Monday 12 March 2018

Re: zstd compression for packages

On Mon, Mar 12, 2018 at 9:11 AM, Daniel Axtens
<daniel.axtens@canonical.com> wrote:
> Hi,
>
> I looked into compression algorithms a bit in a previous role, and to be
> honest I'm quite surprised to see zstd proposed for package storage. zstd,
> according to its own github repo, is "targeting real-time compression
> scenarios". It's not really designed to be run at its maximum compression
> level, it's designed to really quickly compress data coming off the wire -
> things like compressing log files being streamed to a central server, or I
> guess writing random data to btrfs where speed is absolutely an issue.
>
> Is speed of decompression a big user concern relative to file size?
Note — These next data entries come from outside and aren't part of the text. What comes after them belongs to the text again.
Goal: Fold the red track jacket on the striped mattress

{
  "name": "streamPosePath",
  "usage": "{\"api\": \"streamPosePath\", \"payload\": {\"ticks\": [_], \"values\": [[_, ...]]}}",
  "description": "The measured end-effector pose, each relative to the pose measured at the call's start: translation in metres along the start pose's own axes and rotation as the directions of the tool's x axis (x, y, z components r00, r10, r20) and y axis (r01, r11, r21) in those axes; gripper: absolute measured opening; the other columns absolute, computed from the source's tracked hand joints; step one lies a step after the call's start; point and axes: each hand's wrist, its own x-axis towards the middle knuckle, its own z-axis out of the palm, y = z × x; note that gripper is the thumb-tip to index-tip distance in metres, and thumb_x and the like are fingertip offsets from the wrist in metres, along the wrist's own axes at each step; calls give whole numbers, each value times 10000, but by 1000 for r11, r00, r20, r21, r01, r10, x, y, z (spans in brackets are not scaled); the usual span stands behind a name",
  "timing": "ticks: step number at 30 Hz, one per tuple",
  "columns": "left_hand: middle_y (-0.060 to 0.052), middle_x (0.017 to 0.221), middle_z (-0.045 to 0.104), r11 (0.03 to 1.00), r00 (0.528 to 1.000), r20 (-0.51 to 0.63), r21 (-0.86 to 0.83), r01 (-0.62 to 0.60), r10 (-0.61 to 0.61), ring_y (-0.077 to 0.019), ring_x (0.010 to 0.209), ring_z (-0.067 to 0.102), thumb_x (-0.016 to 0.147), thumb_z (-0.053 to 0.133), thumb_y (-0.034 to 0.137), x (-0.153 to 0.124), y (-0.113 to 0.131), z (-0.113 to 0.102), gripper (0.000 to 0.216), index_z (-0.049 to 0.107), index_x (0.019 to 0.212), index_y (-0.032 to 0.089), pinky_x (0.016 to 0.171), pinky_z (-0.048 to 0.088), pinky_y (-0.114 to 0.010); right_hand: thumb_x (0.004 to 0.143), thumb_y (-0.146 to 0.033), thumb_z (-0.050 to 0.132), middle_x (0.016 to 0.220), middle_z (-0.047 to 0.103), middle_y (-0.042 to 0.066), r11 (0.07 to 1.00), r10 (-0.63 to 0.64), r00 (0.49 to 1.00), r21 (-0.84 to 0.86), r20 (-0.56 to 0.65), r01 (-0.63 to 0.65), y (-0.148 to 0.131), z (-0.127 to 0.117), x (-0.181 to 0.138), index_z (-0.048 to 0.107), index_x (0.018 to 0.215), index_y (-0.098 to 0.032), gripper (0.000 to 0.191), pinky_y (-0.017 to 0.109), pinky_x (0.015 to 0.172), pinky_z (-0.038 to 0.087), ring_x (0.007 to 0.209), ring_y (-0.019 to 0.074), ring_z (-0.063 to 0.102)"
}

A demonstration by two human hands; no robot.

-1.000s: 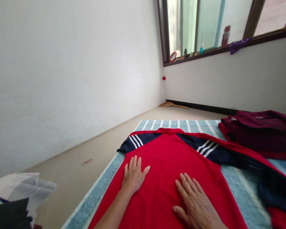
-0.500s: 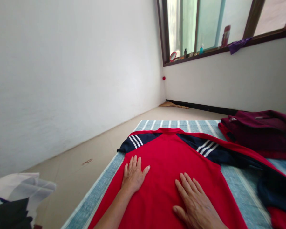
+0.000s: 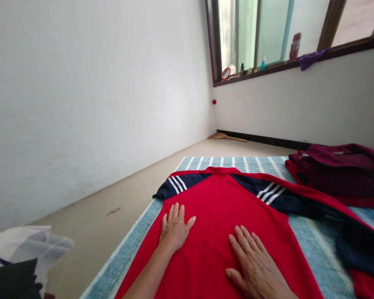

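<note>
A red jacket (image 3: 212, 232) with navy shoulder panels and white stripes lies spread out, its collar at the far end. My left hand (image 3: 175, 228) rests flat on the jacket's left part, fingers stretched and thumb out. Palm down, my right hand (image 3: 252, 259) lies on the right part with its fingers extended. Neither hand grips the cloth. The jacket's right sleeve (image 3: 318, 207) reaches out to the right and bends back toward me. On the left, the sleeve shows only as far as the surface's edge; what is beyond is hidden.
Beneath the jacket is a blue striped sheet (image 3: 314, 245). Folded maroon clothes (image 3: 345, 174) are stacked at the right. A white translucent bag (image 3: 34, 245) and dark cloth (image 3: 12, 278) sit at lower left. A hand broom (image 3: 227, 136) lies on the floor near the wall corner.
</note>
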Motion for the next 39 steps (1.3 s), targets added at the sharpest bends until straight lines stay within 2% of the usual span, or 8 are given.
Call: {"api": "streamPosePath", "payload": {"ticks": [11, 24, 33, 39], "values": [[-127, 1513, 184, 1000, 1000, 8, 14, 1, -1, -254, 1400, 119, 881, 223, 610, 0, 0, 1, 745, 280, 1426, 105, 1108, 156, -459, 851, -557, 490, 1392, 391, 157, 1000, -6, 1000, -9, 20, 6, 0, -2, 1, 463, 1348, -167, 632, 517, 996, 378, 1278, 348, 359], [-130, 1512, 186, 1000, 1000, 9, 17, 5, -5, -253, 1400, 118, 882, 229, 606, 0, 1, 0, 742, 275, 1428, 105, 1110, 155, -457, 852, -552, 494, 1396, 399, 143, 1000, -8, 1000, -5, -24, 8, -1, 1, 0, 465, 1346, -174, 623, 508, 1004, 370, 1282, 339, 361], [-124, 1515, 176, 1000, 1000, 20, 9, 11, -11, -249, 1402, 109, 886, 235, 601, -1, 1, -2, 736, 265, 1432, 108, 1113, 144, -456, 853, -545, 495, 1395, 387, 151, 1000, 1, 1000, -3, 24, -1, -2, -6, 1, 461, 1349, -167, 625, 521, 996, 376, 1279, 348, 359], [-129, 1510, 197, 1000, 1000, -1, 26, 4, -4, -253, 1399, 129, 877, 230, 611, 0, 1, 0, 745, 286, 1424, 107, 1105, 162, -456, 850, -552, 497, 1390, 393, 148, 1000, -6, 1000, -13, 15, 6, -3, -7, 1, 465, 1346, -170, 627, 520, 997, 378, 1276, 347, 362]]}}
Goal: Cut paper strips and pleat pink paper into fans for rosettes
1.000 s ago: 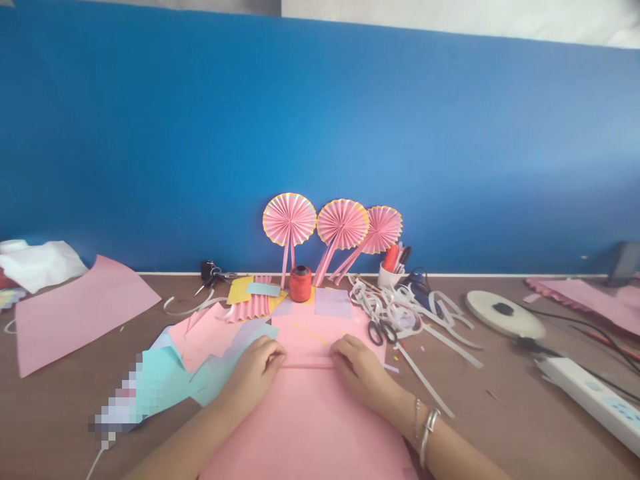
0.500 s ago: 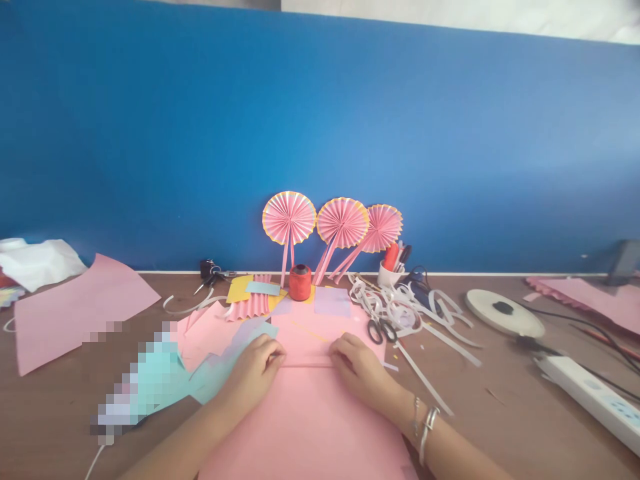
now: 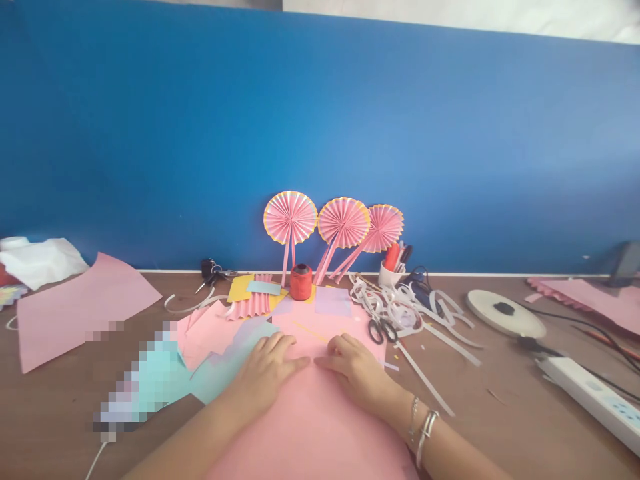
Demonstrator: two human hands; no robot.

I admit
> that I am biased - as an Australian and with the crummy internet that my
> location entails, I'd save much more time if the file was 6% smaller and
> took 10% longer to decompress than the other way around.
>
> Did you consider Google's Brotli?
>

I can't speak for Julian's decision for zstd, but I can say that in
the RPM world, we picked zstd because we wanted a better gzip.
Compression and decompression times are rather long with xz, and the
ultra-high-efficiency from xz is not as necessary as it used to be,
with storage becoming much cheaper than it was nearly a decade ago
when most distributions switched to LZMA/XZ payloads.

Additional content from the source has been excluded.